Now there are bombs in Chelsea. And once again we all have to wrestle between reasonable caution and panic. That is what terror attacks do. They mess with your sense of normal. Are there more bombs out there? Do I keep my whole family home, inside, forever? Eventually, because we are New Yorkers, we simply grab our Starbucks and we go. We drop the kids off at school. We head to work. We change nothing because like one interviewee said in the NY Times today, "If its happening, its happening."
This morning everyone got an emergency alert on their phones. The FBI is searching for a suspect. He may be armed and dangerous. Everyone tiptoes around his Muslim name. We don't want to offend anyone. The Trump supporters say look what happens when you let those people into our country. The Hilary supporters say that a bad guy is just a bad guy and we shouldn't generalize. It is a stupid debate. This new guy is probably an Islamic terrorist. Adam Lanza was a white dude with a gun. I have Muslim friends whom I love who would never hurt anyone. I have white friends who are filled with more hate and anger than all of Isis combined.
None of that matters. What matters is kissing our kids goodbye and watching them walk through the schoolyard. What matters is driving over the bridge into Manhattan and wondering, wondering. What matters is that we still need coffee in the morning, that laundry still needs washing, that our boss still needs that file by noon.

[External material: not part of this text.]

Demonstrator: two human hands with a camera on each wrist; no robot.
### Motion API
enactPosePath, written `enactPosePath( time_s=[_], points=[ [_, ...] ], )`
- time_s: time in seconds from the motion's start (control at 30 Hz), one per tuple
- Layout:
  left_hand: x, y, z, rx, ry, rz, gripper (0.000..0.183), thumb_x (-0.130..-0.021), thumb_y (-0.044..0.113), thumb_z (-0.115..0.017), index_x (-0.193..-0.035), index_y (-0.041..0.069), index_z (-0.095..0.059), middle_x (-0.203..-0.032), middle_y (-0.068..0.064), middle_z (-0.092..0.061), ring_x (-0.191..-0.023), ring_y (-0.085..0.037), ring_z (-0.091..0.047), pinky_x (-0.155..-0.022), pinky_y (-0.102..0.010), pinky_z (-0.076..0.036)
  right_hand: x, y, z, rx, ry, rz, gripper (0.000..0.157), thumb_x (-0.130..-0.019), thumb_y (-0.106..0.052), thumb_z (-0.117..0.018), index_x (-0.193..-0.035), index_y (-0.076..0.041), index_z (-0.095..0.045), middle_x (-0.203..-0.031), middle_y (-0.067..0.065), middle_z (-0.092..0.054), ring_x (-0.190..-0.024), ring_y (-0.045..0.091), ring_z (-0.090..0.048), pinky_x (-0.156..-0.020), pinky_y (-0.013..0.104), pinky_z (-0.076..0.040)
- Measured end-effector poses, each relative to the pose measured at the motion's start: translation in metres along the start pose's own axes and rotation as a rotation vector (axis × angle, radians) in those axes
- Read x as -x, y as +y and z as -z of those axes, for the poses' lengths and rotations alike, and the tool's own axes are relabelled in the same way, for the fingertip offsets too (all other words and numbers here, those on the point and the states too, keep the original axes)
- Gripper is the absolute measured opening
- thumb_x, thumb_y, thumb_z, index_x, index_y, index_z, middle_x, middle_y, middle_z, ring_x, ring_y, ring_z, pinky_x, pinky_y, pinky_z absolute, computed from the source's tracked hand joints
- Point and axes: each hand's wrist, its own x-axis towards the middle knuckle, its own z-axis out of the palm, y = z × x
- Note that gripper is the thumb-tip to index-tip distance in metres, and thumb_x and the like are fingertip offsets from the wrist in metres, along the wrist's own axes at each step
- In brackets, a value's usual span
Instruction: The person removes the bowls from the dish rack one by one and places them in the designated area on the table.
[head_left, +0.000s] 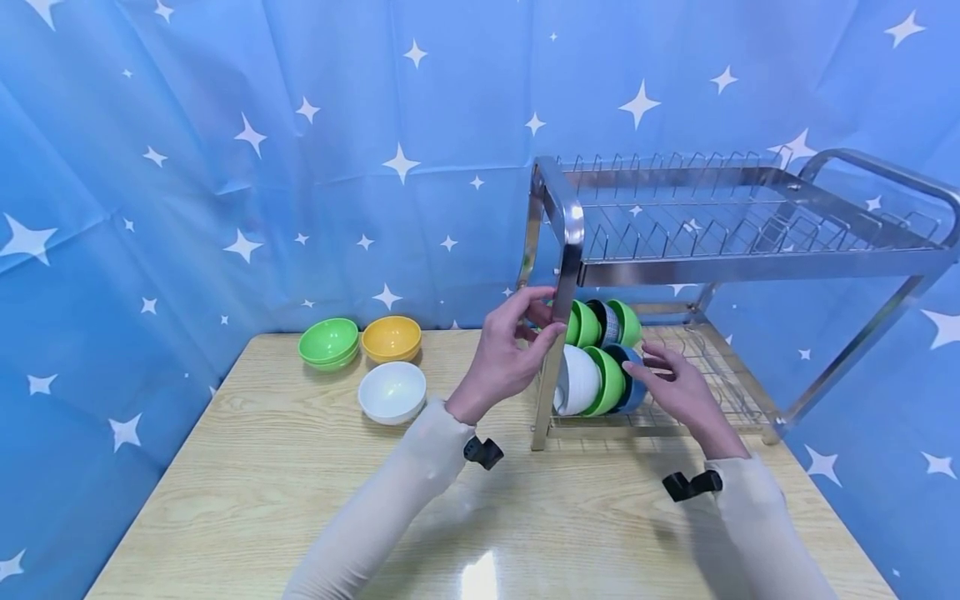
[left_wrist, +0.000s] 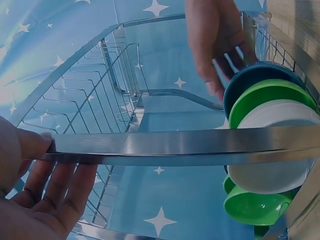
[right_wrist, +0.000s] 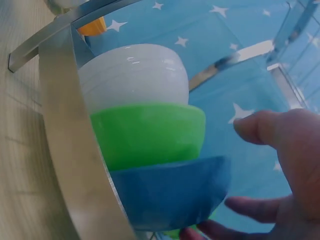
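Note:
At the left front post [left_wrist: 200,145] of a metal dish rack [head_left: 697,271], my left hand [head_left: 510,346] grips it between thumb and fingers. My right hand [head_left: 671,387] is beside a blue bowl [head_left: 633,387] on the lower shelf, fingers loosely bent. In the right wrist view its fingertips are right at the edge of the blue bowl [right_wrist: 170,192], while the thumb stands apart. Left of the blue bowl, a green bowl [right_wrist: 150,132] and a white bowl [right_wrist: 140,70] stand on edge in the same row, partly hidden by the post in the head view.
Behind that row stand several green bowls [head_left: 626,321] and a black patterned bowl [head_left: 604,321]. On the table's left side sit green bowls [head_left: 328,342], yellow-orange bowls [head_left: 392,339] and a white bowl [head_left: 392,392]. The rack's upper tier [head_left: 675,208] overhangs the lower shelf.

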Motion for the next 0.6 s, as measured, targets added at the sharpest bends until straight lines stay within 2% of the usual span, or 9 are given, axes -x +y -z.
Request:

In November of 2004, I called my karate instructor's cellphone multiple times and no one answered. Later that morning, we learned why. And although my brain knows fully well that a phone going to voicemail does not always mean a dead body, I can do nothing about the flood of panic that overtakes me whenever Matthew does not answer his. He goes off to jiu jitsu every single Tuesday and I make him text me when he gets there. It is stupid. I know it is stupid. He is no more likely to die on the BQE on the way to class than I am likely to plummet off of the rock wall. But it is what it is.

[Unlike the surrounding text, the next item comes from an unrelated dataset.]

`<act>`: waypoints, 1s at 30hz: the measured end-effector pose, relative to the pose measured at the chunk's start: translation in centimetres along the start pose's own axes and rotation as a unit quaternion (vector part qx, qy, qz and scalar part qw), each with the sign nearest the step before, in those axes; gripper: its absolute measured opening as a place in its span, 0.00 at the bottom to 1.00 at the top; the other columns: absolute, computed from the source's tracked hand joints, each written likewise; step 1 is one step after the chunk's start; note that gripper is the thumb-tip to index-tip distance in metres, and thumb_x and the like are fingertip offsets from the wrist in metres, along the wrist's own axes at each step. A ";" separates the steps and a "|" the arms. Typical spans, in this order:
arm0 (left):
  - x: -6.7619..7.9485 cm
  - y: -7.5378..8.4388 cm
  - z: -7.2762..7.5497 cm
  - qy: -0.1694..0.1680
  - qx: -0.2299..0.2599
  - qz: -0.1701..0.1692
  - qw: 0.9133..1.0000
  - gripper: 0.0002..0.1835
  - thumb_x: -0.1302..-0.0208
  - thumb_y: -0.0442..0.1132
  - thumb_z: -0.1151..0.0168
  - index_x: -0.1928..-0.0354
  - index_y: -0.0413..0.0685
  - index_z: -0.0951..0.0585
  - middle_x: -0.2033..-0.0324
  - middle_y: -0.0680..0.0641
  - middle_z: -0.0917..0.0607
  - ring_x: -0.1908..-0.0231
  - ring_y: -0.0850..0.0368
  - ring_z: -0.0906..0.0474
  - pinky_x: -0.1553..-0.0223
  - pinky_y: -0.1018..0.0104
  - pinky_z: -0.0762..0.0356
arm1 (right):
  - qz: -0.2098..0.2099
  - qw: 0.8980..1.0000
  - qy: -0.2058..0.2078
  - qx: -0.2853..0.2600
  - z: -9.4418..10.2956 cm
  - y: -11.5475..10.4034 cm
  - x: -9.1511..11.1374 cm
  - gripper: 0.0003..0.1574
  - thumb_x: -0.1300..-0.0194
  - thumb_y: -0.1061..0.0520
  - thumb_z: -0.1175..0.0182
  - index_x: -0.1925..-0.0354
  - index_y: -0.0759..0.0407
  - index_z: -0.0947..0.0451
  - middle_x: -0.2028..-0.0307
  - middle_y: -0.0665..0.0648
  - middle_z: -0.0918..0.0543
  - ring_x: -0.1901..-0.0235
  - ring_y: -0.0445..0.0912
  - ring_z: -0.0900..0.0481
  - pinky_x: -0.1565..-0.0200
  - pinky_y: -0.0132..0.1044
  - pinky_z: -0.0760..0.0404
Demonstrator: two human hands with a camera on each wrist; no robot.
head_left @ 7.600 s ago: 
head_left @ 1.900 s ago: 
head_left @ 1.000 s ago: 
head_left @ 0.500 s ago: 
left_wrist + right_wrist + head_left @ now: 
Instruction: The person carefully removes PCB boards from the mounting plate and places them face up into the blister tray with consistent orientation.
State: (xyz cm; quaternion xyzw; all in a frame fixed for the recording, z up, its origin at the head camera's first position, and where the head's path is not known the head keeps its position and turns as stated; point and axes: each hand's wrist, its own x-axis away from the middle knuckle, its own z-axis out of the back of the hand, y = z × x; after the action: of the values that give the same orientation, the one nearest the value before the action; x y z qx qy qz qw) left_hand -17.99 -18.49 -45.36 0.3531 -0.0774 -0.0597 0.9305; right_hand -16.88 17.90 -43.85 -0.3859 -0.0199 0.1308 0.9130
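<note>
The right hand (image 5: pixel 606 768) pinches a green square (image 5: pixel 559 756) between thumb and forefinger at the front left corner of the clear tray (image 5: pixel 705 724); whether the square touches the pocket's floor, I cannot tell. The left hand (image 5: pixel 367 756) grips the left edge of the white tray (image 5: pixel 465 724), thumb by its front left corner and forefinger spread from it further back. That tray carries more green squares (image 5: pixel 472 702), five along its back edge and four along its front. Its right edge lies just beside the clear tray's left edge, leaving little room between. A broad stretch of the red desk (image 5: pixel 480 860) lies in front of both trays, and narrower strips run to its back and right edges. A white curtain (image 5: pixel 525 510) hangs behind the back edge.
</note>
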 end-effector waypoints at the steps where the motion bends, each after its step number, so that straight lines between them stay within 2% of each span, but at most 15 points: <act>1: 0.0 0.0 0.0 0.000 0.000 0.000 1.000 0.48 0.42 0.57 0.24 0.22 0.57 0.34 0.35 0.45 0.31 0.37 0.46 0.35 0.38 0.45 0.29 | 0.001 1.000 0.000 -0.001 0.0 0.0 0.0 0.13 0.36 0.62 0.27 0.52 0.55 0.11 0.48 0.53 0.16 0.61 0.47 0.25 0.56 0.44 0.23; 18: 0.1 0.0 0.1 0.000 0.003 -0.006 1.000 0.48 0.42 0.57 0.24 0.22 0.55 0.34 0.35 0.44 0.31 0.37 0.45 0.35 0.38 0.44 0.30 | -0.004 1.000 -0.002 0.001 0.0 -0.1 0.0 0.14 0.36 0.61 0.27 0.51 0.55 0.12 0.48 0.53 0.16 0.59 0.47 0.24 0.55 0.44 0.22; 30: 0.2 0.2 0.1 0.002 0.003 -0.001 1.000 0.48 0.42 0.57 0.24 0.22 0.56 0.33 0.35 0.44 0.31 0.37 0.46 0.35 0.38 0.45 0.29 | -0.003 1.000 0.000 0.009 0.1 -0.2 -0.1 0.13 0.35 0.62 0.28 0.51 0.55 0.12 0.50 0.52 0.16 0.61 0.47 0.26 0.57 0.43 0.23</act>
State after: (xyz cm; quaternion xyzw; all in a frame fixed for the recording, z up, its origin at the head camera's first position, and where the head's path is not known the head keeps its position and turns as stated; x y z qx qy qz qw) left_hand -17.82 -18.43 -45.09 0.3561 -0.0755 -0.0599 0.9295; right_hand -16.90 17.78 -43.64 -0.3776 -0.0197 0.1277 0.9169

So here we go again NYC. Another day of weighing what is reasonable. Do you take an Uber to work today instead of the subway, just in case? Do you drive down a different street? Carry a knife in your pocket? Ask your spouse to text you when he gets to work? And maybe again at lunchtime? Or do you do nothing different because by now this tiny humming undercurrent of fear is old hat. It is normal. It is just our life, we are New Yorkers, and fuck if anyone is going to keep us from our Frappachinos.

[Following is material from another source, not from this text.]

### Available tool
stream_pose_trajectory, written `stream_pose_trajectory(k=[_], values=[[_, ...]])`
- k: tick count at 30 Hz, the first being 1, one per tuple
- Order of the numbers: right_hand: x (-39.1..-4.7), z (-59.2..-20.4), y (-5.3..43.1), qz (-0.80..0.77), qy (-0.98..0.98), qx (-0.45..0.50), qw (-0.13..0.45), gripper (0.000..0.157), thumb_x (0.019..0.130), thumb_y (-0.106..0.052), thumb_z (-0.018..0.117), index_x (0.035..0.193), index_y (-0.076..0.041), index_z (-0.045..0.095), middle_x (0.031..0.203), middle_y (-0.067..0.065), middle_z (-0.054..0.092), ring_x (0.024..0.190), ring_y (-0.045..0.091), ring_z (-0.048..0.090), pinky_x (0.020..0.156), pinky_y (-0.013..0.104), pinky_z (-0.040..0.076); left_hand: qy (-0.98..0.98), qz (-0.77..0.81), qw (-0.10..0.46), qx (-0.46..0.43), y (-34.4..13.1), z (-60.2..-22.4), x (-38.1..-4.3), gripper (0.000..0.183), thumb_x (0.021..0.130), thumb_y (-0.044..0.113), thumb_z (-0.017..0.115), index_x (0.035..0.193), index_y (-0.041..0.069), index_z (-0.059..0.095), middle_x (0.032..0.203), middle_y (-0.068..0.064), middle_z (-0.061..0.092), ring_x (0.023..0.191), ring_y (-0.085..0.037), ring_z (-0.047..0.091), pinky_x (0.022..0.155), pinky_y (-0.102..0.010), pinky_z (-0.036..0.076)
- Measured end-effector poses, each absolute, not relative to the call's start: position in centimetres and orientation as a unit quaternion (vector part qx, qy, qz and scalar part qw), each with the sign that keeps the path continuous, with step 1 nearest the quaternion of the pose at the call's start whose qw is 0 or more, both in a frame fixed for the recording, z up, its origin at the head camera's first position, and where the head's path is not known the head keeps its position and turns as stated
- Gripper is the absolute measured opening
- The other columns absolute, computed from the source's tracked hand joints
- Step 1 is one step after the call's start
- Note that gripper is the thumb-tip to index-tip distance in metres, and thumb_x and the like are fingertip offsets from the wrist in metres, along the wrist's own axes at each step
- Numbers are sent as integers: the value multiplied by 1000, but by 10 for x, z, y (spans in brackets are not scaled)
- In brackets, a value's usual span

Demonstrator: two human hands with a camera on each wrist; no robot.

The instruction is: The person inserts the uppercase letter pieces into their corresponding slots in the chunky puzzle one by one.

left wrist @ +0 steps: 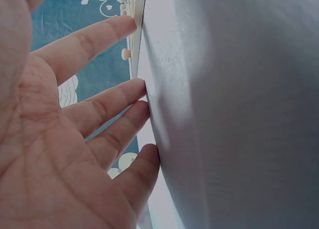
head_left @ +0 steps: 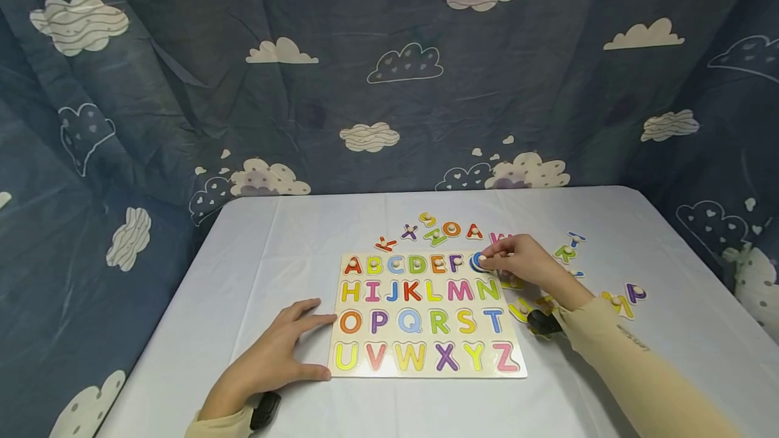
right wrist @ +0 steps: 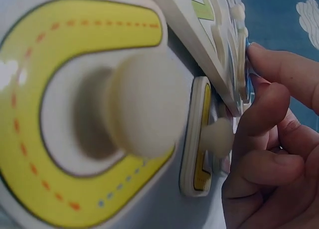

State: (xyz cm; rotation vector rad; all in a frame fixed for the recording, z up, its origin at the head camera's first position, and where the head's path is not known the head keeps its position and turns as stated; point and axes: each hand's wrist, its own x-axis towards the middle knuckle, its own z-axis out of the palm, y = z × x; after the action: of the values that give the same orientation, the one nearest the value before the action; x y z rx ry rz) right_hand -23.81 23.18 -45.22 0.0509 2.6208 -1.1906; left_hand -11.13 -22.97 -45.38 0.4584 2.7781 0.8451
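Observation:
A letter puzzle board [head_left: 430, 360] lies on the table, with A to F pieces with knobs in its top row. My right hand [head_left: 526, 262] pinches a blue letter piece [head_left: 476, 262] at the seventh place in that row, right after the purple F [head_left: 455, 263]. In the right wrist view, thumb and finger meet at the thin edge of the blue piece [right wrist: 247, 72] by the board. My left hand [head_left: 274, 350] touches the board's left edge, thumb near the lower corner. Its fingers [left wrist: 112, 32] reach out straight in the left wrist view.
Loose knobbed letters are strewn behind the board, among them a red K [head_left: 385, 244], an orange O [head_left: 452, 229] and a red A [head_left: 475, 231]. More lie right of it, with a yellow U [head_left: 520, 309] under the right wrist and a purple P [head_left: 635, 293] farther out.

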Motion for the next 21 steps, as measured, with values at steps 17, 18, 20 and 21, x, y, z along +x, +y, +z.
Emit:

Be safe out there everyone.
Whatever that means.
I have one of those brains that likes to get carried away sometimes, particularly when it comes to my health. (Something hurts today, it must be jiu-jitsu related. It still hurts a few days later? Maybe I am sick. A week later? CANCER!! ) People with health anxiety learn to distinguish between normal concern and paranoia. We learn to give our body a chance to fix things first. We stay away from Web MD and under no circumstances do we Google any symptoms, ever! We get our annual blood tests and scans and then we avoid the doctor the rest of the year, unless that cough gets worse, and then we just go get a Zpak.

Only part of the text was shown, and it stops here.